Well, there are two ways to better education in those parts of the country where education languishes. One is to encourage competitive schooling; another is to mercy-kill bilingual education.
On the matter of vouchers, millions have been spent and very little progress recorded. The teachers' unions, the most disciplined in the country -- setting aside the inchoate union of trial lawyers -- have obstructed private schooling as if it were the enemy rather than the friend of public schooling. The voucher can be said to have run into a stone wall, political and constitutional.
But the persistence of bilingual education is very difficult to understand, and millions, under the present system, will find it difficult to understand why as mature "Americans" they will feel estranged from the American mainstream. And it isn't the fault of the immigrants. It is the fault of the professionals whose stake, very simply, is in federal bilingual money. They are the equivalent of the class of Americans who made horse carriages in 1910, averring the right to continue in their profession athwart the advent of the automobile.
There is much seething on this subject, with a column by Ruben Navarrette Jr. that ran in The Chicago Tribune, another by John O'Sullivan in National Review, both deeply informed. But the great presence onstage in this struggle has been Ron Unz, a California software millionaire who has made the cause his own.
He did this by sponsoring plebiscites on the subject first in California, then in Arizona. Now get this figure: In California, the unions outspent him 25-to-1. Yet Proposition 227 prevailed with a 22-point margin. Flash forward to Arizona, 2000. There the bilingualists outspent him again, but this time by a mere 10-to-1. The anti-bilingual cause nevertheless won by a 27-point margin. Contrast the presidential contest in Arizona that same year: W. won by a mere 1-point margin.
Mr. Unz is going to carry on the fight in Colorado, but he is wondering, What does it take to get the government of the United States to cut out this subsidy of anti-Hispanic education?

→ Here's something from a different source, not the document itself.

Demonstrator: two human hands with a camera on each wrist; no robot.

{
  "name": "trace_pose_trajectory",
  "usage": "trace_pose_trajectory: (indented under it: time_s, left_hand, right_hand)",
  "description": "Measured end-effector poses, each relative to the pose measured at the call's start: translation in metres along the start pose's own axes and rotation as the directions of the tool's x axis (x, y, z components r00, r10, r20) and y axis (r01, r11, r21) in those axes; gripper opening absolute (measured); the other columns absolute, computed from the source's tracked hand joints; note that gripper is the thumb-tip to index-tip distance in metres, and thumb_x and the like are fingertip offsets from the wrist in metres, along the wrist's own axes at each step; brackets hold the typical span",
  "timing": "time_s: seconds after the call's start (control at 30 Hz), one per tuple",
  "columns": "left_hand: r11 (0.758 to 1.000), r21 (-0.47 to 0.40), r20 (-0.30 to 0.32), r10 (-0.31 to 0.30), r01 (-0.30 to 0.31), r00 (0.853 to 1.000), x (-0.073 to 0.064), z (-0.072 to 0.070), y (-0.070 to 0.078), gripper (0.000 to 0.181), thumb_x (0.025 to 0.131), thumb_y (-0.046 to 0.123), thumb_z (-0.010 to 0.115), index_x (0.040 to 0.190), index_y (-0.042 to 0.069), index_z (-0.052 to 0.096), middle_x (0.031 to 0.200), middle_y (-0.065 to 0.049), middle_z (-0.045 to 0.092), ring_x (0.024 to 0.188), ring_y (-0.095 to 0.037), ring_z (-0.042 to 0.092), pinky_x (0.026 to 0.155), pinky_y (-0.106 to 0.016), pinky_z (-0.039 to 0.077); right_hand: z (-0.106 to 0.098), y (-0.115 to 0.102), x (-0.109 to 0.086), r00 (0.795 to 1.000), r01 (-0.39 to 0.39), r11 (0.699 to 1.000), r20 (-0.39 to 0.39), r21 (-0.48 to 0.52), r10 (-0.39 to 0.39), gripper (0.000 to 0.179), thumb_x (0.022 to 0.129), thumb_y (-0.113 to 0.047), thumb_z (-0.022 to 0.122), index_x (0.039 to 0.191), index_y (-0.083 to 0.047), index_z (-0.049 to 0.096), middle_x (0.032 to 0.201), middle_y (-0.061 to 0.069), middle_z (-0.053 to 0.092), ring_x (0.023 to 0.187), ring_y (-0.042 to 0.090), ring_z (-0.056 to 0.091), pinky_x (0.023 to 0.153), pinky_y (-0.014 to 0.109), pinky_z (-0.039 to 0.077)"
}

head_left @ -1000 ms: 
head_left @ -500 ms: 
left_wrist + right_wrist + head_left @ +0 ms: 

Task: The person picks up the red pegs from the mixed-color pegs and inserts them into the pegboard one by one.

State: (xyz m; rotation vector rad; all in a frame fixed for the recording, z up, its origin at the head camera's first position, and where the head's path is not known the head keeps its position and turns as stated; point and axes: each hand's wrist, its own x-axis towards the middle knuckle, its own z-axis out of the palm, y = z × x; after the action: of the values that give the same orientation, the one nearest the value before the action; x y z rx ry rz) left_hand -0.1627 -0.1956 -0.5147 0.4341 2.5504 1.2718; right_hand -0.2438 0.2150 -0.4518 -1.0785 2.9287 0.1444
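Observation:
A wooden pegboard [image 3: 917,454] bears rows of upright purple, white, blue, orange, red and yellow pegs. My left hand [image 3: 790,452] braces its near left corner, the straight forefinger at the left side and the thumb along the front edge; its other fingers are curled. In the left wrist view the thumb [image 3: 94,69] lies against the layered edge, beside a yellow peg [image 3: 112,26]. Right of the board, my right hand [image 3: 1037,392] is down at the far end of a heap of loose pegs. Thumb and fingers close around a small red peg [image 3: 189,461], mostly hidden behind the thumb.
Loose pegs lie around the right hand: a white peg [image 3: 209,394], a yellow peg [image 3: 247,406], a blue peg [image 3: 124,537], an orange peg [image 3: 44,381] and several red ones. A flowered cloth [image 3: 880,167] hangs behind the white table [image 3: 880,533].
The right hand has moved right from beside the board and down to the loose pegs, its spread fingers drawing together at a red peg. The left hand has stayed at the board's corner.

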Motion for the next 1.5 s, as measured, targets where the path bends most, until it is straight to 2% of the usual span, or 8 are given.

The case for language reform isn't the personal project of Ron Unz. The need for that reform is something on the order of a pulsating national consensus. The founder of the California Association of Bilingual Education has admitted he was wrong in the 30 years he supported bilingualism, becoming now a convert to the English cause. Then came The New York Times, with a front-page story hailing the dramatic success of education when done by English immersion. Soon after, others called for reform: USA Today, The Washington Post, "CBS Evening News," Jim Lehrer. Ron Unz wrote analyses and hectored his point in the op-ed pages of The Wall Street Journal and The New York Times.
In Colorado the leader of his campaign is one of the state's most prominent Hispanic leftists, finally converted, and an enthusiastic convert.
The bilingualists hold out for their patronage by recapitulating old horror stories about the taunting of Mexican students by ethnocentric grammar-school children. But their resistance is sustained by the misdirected enthusiasm of President Bush.
Speaking in Miami a year ago, he said: "We're now one of the largest Spanish-speaking nations in the world. ... Go to Miami or San Antonio, Los Angeles, Chicago, or West New York, New Jersey, and close your eyes and listen. You could just as easily be in Santo Domingo or Santiago or San Miguel de Allende." Yes, but you're not. You're in Miami and San Antonio and Los Angeles and Chicago and New Jersey. Mr. Bush seems to be discovering the joys of bilingualism. Is Canada his model?
It is an entirely different matter to encourage Hispanics to continue to know Spanish, and indeed to encourage Americans to learn Spanish. But the ground of education needs to be in the national idiom, and the demonstrations by Mr. Unz and others tell us one thing very directly: To the extent education in America in grammar schools and high schools is conducted other than in English, the students are suffering, and their disabilities will diminish their success in life -- and will encourage, in the republic, a cultural schism of benefit to no one.
President Bush's advisers may think they are currying favor with the Hispanic community, but that community prospers to the extent it exposes its children to the national language.